__What is needed__:
Go through the records below line by line and report how many lines include "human", giving the number only.

+ + + + + + +

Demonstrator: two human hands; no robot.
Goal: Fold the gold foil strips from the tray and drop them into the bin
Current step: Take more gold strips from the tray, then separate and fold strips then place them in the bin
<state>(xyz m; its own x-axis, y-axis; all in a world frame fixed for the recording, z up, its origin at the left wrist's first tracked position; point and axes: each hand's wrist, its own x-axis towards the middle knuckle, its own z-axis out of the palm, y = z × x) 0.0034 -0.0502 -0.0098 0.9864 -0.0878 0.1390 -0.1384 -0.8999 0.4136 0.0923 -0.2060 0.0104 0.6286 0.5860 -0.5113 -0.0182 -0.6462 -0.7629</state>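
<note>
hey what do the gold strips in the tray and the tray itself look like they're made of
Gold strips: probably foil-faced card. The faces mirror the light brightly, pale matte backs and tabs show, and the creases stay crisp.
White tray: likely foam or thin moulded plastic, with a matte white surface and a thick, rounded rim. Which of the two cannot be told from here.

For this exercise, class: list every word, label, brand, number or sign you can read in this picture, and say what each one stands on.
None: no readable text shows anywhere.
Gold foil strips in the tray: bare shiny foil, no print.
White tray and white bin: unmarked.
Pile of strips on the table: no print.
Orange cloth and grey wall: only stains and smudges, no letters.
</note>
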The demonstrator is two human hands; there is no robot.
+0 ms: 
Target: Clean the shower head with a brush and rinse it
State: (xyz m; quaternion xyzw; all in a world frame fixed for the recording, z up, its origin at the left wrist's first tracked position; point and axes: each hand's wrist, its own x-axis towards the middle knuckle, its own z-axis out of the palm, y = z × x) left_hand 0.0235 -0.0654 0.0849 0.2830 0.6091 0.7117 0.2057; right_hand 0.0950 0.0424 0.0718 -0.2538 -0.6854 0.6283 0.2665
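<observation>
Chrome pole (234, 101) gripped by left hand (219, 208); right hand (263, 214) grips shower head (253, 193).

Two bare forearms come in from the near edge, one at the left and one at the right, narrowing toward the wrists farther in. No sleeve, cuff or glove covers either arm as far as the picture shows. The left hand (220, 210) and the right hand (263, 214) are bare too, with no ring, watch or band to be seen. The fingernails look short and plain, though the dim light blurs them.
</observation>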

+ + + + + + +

__Exercise output__:
2